Ainsi finissent les salauds - Séquestrations et exécutions clandestines dans Paris libéré, un essai de des historiens Jean-Marc Berlière et Franck Liaigre. On doit déjà à ces deux auteurs Le sang des communistes, consacré à l'action des « Bataillons de la jeunesse », et Liquider les traîtres, consacré à la police politique secrète du PCF pendant la deuxième guerre mondiale.

 

 

 

 

51otF4VGK9L. SS500 -copie-1

 

 

Inspirés par la lecture du livre de J.-P. Abel, L’âge de Caïn (dont nous avons rendu-compte sur ce blog) les deux historiens ont épluchés les archives de la Préfecture de police et de la justice militaire pour révéler les dessous de la libération de Paris et mettre en lumière les pratiques parfois criminelles des "FFS" (les « Forces Françaises de Septembre »).

Entre le 20 août et le 22 septembre 1944, près de quarante corps sont repêchés dans la Seine, à Paris et ses alentours. Tous les corps portent au cou, attaché par un cordon soyeux, le même pavé de grès, pas assez lourd, semble-t-il, pour lester correctement les cadavres qui flottent entre deux eaux. Qui sont ces hommes et ces femmes ? Qui sont les tueurs ? Dans la tourmente de la libération de Paris, toutes les hypothèses peuvent être formulées. Jean-Marc Berlière et Franck Liaigre ont retrouvé les identités des victimes et remonté le cours de leurs vies. Tous les chemins les ont conduits à l'Institut dentaire, sinistre centre clandestin de séquestration et d'exécution tenu par les FTP, ou plus de deux cents personnes furent incarcérées et torturées entre le 20 août et le 15 septembre 1944.

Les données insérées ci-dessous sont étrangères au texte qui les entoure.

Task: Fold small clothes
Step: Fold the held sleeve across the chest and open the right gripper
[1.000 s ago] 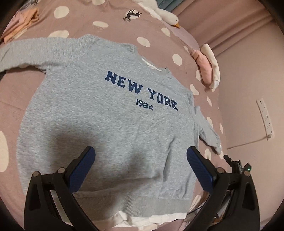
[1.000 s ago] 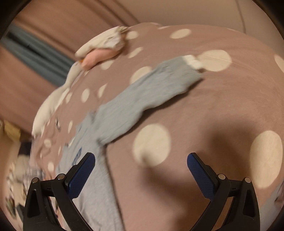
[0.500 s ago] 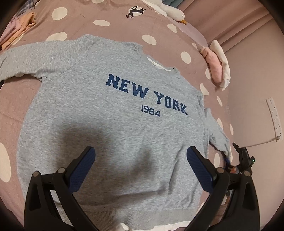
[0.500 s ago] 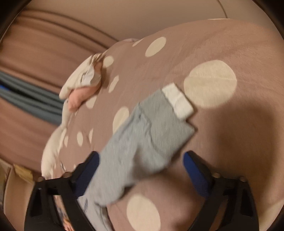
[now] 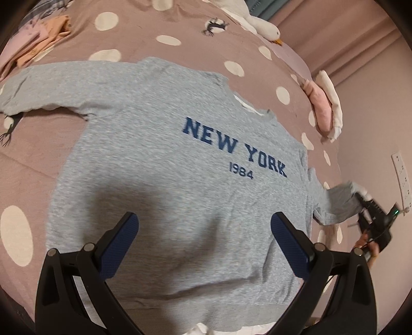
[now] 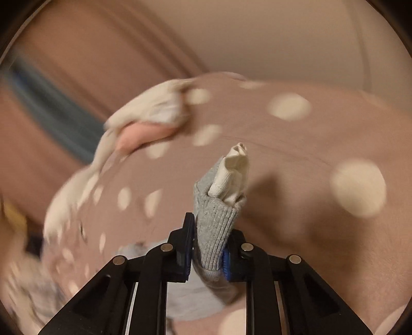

  « Á l'Institut dentaire du square de l'avenue de Choisy [...], on allait, durant un mois ou deux, jouer les émules de la Gestapo... ceux qui se réclamaient du bon droit... des meilleurs principes. » (Alphonse Boudard, Les Combattants du petit bonheur, 1978).


Plus qu’une mise en lumière des abus commis à la libération, les auteurs dénoncent la politique de Terreur que la résistance communiste ambitionna d’instaurer au moment de la libération, substituant à la légalité républicaine un ordre révolutionnaire, une justice populaire et une police politique.

L’enquête menée à la Libération sur les agissements des FTP de l’institut dentaire allait révéler que les arrestations, séquestrations et parfois les exécutions avaient peu à voir avec l’épuration et la mise hors d’état de nuire de traîtres ou de « mauvais Français », mais beaucoup avec des jalousies, des règlements de comptes de toutes natures, des escroqueries, des vols et des pillages…

Un livre de grande qualité qui se lit aussi aisément qu’un roman, qui jette une lumière crue sur l’épuration extrajudiciaire (dont le bilan, selon les auteurs, souligne avec justesse qu'il « mériterait d’être scientifiquement et systématiquement repris à la lumière de nouvelles archives »).